There are 650 seats in the United Kingdom. Of those, 434 can be considered safe seats, with 60% being Conservative seats. 
Excluding those safe seats, the election plays out in 216 competitive seats: one third in the North of England, one third in the rest of England and one third in the rest of the UK.
The North of England has a characteristic that shapes this election: those geographically close seats are mostly traditional Labour seats that voted to Leave the European Union and are now between the Labour and the Conservative parties. A total of 144 seats are being disputed between Labour and Tories, with half of them being in the northern regions.
If in the North of England the Conservatives are fighting to gain Leave seats from Labour, in Scotland and in the South of England they’ll be fighting to keep Remain seats from the SNP and the Liberal Democrats.

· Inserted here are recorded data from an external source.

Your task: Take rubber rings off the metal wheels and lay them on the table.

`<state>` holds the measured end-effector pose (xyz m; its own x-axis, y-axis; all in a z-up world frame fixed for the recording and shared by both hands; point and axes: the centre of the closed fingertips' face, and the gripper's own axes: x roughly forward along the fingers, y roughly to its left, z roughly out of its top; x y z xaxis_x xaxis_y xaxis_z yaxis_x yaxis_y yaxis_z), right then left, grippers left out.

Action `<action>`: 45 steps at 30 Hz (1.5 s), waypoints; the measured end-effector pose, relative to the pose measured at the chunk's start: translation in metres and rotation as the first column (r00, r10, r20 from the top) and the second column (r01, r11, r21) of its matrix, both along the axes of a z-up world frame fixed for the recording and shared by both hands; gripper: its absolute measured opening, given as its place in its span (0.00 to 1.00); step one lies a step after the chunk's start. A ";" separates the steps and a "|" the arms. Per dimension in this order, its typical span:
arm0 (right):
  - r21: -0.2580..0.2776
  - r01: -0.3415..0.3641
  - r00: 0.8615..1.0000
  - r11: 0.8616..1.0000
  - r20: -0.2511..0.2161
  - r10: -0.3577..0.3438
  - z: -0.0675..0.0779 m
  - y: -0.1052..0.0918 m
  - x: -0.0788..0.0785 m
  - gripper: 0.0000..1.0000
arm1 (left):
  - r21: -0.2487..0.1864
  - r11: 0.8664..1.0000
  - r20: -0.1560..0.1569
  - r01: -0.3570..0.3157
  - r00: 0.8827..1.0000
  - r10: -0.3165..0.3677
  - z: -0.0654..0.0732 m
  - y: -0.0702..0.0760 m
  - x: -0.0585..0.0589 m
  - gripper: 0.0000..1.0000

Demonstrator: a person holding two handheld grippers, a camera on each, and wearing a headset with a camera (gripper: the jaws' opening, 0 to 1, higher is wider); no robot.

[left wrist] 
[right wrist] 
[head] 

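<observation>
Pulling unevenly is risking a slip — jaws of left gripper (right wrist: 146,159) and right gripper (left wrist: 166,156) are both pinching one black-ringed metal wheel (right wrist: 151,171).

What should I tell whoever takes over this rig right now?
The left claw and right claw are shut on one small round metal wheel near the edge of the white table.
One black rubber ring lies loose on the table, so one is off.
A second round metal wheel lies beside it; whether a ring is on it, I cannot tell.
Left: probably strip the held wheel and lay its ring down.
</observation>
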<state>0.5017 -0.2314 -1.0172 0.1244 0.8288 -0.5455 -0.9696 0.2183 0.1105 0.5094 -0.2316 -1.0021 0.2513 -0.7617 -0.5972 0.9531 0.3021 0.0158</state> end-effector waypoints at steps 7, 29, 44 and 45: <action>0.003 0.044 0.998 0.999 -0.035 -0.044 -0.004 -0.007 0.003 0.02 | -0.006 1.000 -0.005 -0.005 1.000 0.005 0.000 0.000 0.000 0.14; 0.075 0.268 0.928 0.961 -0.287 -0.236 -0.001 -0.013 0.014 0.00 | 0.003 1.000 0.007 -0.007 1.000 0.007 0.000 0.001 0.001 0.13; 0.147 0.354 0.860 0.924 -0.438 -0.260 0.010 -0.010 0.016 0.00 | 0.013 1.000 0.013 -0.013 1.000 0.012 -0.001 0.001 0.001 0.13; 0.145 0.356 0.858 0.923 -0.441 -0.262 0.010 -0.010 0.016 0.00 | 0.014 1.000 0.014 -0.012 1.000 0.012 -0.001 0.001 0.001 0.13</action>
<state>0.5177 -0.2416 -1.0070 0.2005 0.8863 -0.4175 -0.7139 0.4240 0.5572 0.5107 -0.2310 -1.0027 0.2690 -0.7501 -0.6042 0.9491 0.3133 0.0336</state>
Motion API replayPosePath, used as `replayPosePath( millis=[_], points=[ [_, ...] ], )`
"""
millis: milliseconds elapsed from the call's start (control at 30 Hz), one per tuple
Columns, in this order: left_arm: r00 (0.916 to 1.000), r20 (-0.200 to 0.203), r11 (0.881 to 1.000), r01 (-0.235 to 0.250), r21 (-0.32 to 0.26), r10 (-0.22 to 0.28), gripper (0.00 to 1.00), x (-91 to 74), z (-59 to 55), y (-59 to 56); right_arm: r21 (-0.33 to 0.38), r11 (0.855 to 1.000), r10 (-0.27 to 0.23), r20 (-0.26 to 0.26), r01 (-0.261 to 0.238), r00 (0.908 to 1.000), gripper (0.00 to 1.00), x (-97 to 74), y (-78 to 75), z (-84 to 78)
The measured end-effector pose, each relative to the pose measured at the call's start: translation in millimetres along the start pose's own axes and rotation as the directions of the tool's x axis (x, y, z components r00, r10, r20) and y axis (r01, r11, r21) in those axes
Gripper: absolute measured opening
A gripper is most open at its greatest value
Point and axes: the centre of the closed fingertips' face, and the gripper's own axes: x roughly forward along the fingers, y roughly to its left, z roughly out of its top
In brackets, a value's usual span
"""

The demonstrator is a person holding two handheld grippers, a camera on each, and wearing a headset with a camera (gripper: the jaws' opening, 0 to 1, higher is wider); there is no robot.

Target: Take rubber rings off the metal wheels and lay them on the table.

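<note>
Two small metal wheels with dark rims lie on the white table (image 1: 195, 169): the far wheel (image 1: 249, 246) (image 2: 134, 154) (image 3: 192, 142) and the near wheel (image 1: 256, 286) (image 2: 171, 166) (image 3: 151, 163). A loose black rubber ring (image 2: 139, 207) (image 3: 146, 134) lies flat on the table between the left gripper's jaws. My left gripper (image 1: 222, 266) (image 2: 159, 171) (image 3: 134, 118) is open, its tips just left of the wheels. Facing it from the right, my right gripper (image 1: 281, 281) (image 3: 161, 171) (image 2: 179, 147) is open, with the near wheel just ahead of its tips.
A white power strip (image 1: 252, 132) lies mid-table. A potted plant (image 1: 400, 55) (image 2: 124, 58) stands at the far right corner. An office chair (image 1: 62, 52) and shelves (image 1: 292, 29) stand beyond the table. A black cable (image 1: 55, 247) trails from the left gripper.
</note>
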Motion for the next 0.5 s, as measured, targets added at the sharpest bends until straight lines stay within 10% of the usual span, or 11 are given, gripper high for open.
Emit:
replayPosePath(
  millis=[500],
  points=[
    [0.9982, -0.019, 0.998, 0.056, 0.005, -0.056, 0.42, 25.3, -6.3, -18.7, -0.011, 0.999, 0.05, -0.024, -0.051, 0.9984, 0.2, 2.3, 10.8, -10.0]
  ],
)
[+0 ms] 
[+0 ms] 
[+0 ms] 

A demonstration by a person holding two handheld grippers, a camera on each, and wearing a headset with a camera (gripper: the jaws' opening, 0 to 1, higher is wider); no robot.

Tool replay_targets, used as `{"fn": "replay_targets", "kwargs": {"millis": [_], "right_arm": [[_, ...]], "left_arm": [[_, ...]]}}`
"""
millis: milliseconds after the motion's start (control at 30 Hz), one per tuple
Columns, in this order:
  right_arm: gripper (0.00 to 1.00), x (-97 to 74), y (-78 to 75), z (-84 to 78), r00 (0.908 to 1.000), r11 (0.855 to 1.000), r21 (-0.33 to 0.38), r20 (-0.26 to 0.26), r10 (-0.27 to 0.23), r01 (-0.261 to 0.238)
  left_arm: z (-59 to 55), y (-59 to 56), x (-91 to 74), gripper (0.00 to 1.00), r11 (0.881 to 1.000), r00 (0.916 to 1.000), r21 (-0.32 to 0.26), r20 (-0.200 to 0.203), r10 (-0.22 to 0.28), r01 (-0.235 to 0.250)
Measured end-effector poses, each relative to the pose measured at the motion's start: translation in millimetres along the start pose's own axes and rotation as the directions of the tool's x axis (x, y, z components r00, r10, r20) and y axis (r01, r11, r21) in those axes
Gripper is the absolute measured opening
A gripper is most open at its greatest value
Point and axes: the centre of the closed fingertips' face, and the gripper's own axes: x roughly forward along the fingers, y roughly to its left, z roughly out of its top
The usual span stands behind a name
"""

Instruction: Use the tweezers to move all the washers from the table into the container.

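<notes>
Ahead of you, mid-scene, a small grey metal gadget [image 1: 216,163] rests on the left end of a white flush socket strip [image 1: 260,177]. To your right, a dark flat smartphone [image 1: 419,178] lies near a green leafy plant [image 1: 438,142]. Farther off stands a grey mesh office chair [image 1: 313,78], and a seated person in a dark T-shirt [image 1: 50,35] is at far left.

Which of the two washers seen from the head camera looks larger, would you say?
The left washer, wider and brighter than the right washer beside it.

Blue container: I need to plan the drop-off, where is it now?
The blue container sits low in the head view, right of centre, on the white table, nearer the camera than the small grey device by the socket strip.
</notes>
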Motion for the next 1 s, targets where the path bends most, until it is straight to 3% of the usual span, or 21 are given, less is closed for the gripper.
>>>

Another key battleground, and one that is usually ignored, is Northern Ireland. Far from the past duopoly of DUP and Sinn Fein, this time a great number of parties are fighting to gain seats. A good night by a party like the centrist pro-EU non-sectarian Alliance, could not only block a Conservative-DUP majority, but change Northern Irish politics. 
So, what will happen?
With such a large number of competitive seats, it’s difficult to take any other conclusion other than that this election will be one that will be fought close until the end. The size of the mobilization of young voters and of eurosceptic Labour voters in the North might decide the way it goes. And it could happen that the Conservatives gather a big majority or that there is enough numbers to block a Conservative government. Don’t trust anyone that says they know what is going to happen.